*INFORMATION PROVIDED*:
============================================================
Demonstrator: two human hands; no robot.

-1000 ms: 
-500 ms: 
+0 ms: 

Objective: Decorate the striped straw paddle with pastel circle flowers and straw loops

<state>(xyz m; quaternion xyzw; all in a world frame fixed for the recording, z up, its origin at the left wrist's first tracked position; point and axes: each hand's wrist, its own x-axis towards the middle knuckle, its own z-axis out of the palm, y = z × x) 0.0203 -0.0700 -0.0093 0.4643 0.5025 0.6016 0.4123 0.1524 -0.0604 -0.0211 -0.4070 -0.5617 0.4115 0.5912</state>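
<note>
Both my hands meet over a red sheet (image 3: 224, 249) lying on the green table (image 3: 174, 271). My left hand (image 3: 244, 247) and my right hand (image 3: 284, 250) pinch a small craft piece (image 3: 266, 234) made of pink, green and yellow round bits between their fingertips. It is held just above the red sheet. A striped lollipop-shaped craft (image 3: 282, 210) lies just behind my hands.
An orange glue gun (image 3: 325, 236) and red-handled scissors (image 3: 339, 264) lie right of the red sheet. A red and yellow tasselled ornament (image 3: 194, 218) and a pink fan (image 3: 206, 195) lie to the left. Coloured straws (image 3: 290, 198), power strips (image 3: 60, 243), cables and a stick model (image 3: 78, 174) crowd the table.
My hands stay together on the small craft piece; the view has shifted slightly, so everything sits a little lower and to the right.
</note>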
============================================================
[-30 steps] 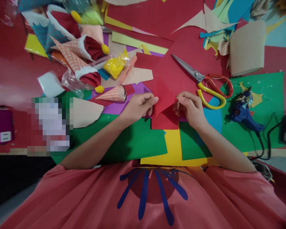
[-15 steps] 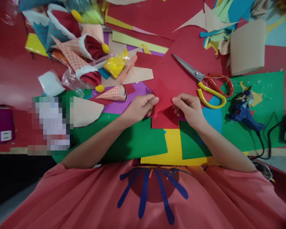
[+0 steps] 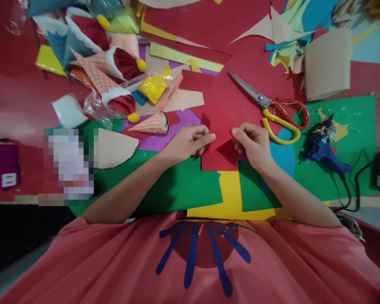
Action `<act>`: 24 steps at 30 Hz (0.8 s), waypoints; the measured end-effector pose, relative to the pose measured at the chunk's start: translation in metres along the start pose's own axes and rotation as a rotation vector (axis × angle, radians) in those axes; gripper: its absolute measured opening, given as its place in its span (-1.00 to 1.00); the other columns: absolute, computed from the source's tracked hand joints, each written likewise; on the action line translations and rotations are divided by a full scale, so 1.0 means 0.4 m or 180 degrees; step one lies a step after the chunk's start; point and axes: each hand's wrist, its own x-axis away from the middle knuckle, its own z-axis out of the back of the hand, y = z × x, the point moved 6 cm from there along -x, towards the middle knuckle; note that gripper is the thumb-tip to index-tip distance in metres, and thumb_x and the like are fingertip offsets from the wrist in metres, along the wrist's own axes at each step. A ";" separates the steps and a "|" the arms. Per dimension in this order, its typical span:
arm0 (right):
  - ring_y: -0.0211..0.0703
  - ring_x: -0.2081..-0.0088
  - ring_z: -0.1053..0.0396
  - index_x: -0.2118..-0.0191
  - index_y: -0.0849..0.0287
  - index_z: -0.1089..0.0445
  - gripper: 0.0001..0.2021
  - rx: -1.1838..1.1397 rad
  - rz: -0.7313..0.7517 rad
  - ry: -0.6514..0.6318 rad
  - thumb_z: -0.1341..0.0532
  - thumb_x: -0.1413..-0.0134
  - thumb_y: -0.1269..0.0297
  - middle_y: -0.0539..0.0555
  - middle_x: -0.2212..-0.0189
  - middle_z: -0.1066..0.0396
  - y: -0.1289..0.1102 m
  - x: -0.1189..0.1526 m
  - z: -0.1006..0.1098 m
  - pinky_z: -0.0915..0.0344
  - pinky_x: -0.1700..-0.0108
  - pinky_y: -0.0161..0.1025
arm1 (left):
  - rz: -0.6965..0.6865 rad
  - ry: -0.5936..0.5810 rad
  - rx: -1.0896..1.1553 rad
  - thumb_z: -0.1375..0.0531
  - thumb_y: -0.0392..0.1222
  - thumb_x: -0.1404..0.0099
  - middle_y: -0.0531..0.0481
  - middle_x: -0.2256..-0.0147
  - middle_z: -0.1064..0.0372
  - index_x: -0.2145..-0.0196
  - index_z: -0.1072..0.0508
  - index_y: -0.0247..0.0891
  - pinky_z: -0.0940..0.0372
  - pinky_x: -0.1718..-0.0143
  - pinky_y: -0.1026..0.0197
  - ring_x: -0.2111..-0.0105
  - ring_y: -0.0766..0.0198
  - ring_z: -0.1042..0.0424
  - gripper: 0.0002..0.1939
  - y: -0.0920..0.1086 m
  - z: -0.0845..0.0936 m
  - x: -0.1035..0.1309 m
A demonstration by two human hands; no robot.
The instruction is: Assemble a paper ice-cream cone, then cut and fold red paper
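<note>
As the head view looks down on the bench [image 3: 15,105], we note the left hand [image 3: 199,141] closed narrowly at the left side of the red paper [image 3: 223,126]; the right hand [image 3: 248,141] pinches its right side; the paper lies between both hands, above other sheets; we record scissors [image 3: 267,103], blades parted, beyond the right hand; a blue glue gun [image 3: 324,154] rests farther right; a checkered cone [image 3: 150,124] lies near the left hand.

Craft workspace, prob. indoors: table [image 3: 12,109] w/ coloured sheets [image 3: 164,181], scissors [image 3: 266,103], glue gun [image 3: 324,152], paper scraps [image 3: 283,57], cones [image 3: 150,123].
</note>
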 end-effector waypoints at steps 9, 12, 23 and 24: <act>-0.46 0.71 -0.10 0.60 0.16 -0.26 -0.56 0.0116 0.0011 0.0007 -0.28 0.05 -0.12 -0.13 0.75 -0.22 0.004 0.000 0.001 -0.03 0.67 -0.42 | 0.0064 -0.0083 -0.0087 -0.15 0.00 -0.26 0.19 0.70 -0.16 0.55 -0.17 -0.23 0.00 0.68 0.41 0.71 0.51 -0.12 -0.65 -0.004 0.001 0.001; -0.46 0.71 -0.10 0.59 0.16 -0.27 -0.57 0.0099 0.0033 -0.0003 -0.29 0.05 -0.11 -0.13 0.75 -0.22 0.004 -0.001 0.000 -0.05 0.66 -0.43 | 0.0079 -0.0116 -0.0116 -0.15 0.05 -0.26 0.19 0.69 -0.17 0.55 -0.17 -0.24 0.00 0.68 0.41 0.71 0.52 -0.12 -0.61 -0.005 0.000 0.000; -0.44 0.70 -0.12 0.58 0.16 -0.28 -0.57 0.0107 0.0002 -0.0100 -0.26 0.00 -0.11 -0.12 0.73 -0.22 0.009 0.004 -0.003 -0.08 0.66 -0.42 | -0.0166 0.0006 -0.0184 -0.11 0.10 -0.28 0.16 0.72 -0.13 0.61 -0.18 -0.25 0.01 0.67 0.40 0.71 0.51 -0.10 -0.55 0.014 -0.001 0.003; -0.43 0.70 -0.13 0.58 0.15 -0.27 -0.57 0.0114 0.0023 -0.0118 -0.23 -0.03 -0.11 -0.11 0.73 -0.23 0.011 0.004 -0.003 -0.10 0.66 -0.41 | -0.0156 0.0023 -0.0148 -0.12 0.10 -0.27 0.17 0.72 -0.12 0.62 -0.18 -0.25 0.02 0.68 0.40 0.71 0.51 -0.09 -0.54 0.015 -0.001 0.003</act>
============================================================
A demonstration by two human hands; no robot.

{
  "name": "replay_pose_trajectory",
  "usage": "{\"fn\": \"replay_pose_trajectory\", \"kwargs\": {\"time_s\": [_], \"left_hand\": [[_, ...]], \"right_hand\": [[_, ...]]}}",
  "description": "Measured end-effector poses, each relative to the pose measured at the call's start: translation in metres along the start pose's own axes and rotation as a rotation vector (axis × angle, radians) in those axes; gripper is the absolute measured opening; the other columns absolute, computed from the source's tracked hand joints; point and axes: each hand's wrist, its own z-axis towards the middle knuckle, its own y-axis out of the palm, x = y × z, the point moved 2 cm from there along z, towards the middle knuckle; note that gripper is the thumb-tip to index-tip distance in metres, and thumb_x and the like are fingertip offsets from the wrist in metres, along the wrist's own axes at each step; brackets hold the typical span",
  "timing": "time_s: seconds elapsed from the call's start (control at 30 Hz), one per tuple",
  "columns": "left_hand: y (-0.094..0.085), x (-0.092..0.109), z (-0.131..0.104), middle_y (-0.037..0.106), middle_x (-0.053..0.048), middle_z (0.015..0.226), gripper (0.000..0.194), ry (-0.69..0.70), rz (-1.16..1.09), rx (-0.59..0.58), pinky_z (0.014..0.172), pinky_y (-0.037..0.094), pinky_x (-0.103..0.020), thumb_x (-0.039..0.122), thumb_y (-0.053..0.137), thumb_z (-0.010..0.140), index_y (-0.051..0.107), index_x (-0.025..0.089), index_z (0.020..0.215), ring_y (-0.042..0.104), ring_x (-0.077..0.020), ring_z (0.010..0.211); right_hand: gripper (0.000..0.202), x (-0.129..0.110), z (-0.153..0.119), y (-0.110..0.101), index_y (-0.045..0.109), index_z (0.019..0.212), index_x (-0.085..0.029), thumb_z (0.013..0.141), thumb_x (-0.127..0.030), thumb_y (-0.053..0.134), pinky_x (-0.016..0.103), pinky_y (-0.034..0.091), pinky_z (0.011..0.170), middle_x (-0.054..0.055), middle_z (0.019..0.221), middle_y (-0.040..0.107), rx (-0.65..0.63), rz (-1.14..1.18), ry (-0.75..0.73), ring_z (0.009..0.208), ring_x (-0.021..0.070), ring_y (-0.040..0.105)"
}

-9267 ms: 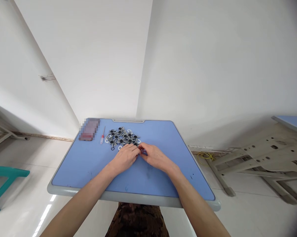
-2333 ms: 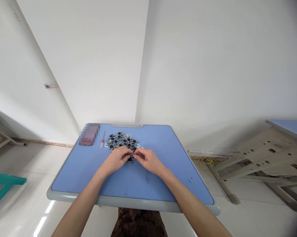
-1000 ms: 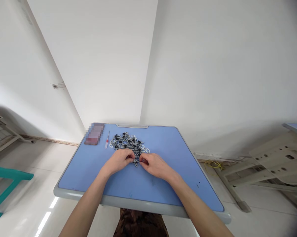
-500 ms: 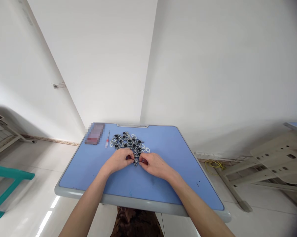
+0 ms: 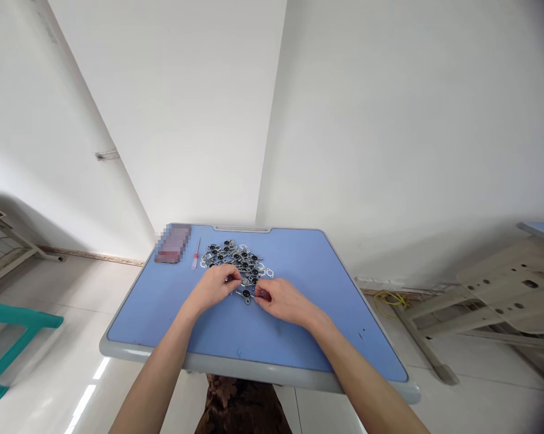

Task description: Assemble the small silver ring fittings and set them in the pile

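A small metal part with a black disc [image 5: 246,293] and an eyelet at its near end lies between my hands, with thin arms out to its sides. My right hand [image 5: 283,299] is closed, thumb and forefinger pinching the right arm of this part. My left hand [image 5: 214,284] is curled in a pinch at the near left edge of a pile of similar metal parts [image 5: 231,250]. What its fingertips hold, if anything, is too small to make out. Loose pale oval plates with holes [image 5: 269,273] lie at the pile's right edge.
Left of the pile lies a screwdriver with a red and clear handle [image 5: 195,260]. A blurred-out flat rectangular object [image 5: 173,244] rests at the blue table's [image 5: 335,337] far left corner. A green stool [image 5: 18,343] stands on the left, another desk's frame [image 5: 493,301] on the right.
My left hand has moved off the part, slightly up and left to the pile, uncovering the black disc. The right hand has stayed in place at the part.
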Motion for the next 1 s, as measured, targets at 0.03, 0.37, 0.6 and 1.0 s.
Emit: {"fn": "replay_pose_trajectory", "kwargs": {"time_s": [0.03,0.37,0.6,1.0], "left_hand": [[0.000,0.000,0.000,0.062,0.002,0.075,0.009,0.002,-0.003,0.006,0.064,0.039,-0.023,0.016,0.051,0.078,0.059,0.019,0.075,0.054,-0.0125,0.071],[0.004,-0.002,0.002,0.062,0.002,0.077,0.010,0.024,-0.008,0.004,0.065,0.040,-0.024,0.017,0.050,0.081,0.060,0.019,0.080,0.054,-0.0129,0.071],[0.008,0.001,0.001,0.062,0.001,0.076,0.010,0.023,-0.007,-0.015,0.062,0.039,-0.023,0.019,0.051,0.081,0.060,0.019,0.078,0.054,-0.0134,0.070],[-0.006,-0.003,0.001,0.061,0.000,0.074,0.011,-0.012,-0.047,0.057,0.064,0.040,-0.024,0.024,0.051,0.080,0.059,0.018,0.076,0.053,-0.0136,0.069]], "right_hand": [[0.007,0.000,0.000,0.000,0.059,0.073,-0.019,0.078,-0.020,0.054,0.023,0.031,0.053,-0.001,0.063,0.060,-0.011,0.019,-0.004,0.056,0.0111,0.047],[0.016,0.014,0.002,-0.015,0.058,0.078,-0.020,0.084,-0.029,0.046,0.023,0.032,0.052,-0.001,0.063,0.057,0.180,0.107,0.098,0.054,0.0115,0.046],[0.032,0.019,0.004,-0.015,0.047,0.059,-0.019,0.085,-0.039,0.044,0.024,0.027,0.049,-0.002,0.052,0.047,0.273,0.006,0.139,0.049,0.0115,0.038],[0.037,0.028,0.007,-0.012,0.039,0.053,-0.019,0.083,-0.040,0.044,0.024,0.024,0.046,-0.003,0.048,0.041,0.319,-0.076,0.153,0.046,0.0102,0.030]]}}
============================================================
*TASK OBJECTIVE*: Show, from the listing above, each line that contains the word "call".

*ANSWER TO THE EXERCISE*:
  "description": "Measured end-effector poses, each relative to the pose measured at the call's start: translation in metres along the start pose's own axes and rotation as a rotation vector (axis × angle, radians) in those axes; gripper is the absolute measured opening; the other columns absolute, computed from the source's tracked hand joints; point and axes: each hand's wrist, its own z-axis towards the middle knuckle, its own y-axis out of the palm, x = y × z, the point moved 2 cm from there along z, towards the middle knuckle; note that gripper is the thumb-tip to index-tip distance in metres, and thumb_x and the like are fingertip offsets from the wrist in metres, along the wrist's own axes at each step; brackets hold the typical span",
  "timing": "time_s: seconds elapsed from the call's start (control at 30 Hz), one per tuple",

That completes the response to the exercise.